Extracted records
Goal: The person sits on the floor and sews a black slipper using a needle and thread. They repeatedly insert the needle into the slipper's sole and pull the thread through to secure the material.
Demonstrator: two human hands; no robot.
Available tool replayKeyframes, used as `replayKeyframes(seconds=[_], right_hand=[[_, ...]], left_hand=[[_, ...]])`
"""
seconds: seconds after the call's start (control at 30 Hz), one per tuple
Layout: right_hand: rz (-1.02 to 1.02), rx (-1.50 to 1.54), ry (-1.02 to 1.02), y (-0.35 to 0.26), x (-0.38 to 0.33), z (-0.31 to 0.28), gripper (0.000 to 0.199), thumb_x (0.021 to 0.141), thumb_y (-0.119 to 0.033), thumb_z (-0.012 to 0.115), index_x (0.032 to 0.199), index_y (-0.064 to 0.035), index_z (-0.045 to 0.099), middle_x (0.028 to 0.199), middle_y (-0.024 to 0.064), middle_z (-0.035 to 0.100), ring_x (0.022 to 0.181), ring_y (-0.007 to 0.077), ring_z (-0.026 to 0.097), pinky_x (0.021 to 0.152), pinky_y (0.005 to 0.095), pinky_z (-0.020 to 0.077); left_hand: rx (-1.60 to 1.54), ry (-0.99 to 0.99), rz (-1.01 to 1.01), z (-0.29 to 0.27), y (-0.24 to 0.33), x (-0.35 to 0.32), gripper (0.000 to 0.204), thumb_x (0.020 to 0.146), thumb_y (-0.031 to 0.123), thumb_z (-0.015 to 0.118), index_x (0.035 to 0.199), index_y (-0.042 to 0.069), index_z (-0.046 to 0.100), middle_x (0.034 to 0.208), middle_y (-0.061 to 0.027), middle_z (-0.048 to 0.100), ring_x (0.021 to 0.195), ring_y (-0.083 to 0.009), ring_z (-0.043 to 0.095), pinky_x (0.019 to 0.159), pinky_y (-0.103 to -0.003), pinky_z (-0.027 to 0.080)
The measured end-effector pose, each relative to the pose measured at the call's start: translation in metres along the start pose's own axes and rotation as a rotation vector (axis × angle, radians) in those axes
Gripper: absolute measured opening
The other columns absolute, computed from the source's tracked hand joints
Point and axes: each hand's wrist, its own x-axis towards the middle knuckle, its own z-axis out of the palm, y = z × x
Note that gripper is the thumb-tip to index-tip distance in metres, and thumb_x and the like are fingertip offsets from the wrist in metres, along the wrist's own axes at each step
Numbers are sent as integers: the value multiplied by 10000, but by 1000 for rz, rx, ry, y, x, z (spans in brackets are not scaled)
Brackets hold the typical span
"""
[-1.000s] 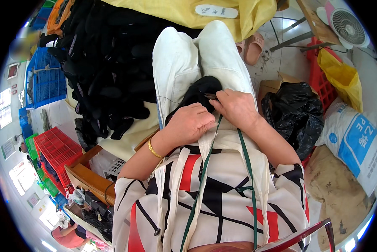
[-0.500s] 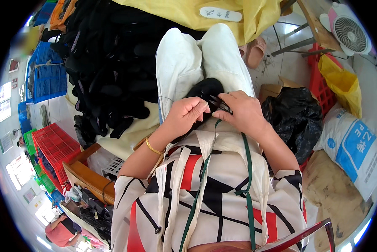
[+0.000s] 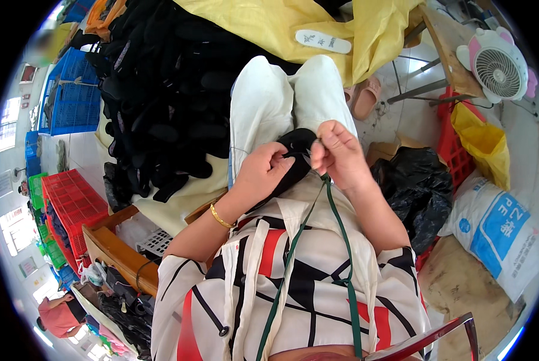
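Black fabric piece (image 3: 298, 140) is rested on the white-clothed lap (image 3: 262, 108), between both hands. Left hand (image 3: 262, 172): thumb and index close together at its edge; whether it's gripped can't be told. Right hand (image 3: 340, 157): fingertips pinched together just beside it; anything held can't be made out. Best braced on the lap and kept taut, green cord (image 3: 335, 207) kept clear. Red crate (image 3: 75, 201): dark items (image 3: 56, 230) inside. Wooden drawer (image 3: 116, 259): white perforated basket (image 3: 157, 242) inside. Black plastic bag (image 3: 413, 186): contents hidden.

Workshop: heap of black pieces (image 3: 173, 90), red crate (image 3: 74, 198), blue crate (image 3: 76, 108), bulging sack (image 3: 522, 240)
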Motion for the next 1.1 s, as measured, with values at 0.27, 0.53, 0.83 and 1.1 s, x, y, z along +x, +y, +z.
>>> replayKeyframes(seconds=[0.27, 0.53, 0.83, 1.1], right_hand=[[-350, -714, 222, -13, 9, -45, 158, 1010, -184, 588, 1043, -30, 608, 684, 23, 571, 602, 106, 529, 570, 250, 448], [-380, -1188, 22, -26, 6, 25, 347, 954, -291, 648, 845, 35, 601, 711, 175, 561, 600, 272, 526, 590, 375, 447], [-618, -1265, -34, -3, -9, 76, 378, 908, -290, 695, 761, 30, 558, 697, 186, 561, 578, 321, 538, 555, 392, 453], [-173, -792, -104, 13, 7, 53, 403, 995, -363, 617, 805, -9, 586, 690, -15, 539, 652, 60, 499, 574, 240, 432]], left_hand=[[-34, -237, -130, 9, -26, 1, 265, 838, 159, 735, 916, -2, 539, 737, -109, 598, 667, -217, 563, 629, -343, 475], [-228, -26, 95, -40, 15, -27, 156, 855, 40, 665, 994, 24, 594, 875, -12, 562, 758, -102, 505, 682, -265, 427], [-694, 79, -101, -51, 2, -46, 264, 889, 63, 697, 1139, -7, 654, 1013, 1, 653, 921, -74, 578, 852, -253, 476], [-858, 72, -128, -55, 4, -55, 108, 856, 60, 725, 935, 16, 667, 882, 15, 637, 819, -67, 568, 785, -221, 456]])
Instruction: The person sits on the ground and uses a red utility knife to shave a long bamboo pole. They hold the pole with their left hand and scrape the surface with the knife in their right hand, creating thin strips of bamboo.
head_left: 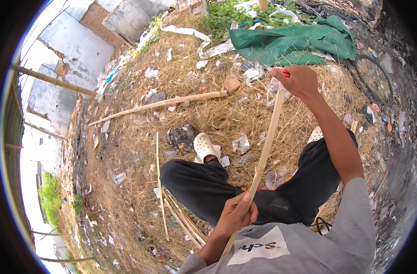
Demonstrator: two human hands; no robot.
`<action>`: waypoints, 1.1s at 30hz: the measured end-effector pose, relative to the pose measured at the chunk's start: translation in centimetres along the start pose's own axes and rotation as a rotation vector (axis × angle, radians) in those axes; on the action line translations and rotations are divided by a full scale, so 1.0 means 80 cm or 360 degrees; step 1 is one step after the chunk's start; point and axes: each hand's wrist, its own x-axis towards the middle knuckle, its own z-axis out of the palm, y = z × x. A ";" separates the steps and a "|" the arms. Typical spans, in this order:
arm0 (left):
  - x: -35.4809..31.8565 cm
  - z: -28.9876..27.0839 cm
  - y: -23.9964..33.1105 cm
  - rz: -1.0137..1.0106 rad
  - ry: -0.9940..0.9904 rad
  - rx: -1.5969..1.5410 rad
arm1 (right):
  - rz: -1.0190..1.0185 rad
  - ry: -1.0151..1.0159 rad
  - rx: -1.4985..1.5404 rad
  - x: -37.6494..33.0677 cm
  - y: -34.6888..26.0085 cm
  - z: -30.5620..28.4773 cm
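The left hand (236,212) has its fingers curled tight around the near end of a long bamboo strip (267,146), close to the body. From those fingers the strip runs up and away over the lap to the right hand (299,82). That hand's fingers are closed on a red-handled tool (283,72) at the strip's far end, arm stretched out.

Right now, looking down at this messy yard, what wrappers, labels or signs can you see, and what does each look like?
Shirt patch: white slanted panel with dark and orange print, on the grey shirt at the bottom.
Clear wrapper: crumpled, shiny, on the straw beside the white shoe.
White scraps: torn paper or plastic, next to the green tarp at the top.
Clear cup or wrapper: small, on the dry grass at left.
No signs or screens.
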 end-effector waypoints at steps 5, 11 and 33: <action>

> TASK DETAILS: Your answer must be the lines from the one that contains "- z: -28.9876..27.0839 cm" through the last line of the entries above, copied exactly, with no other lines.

> ANSWER BOX:
  - z: -28.9876..27.0839 cm
  - y: -23.9964..33.1105 cm
  - rz: -1.0137..1.0106 rad
  - ry: -0.9940..0.9904 rad
  - rx: -1.5969..1.5410 rad
arm1 (right):
  - rz: -1.0190..1.0185 rad
  - ry: -1.0151..1.0159 rad
  - rx: -1.4985..1.5404 rad
  - x: -37.6494..33.0677 cm
  - y: -34.6888..26.0085 cm
  - z: -30.5620..28.4773 cm
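The left hand (236,212) has its fingers curled tight around the near end of a long bamboo strip (267,146), close to the body. From those fingers the strip runs up and away over the lap to the right hand (299,82). That hand's fingers are closed on a red-handled tool (283,72) at the strip's far end, arm stretched out.

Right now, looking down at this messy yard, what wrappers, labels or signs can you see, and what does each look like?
Shirt patch: white slanted panel with dark and orange print, on the grey shirt at the bottom.
Clear wrapper: crumpled, shiny, on the straw beside the white shoe.
White scraps: torn paper or plastic, next to the green tarp at the top.
Clear cup or wrapper: small, on the dry grass at left.
No signs or screens.
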 end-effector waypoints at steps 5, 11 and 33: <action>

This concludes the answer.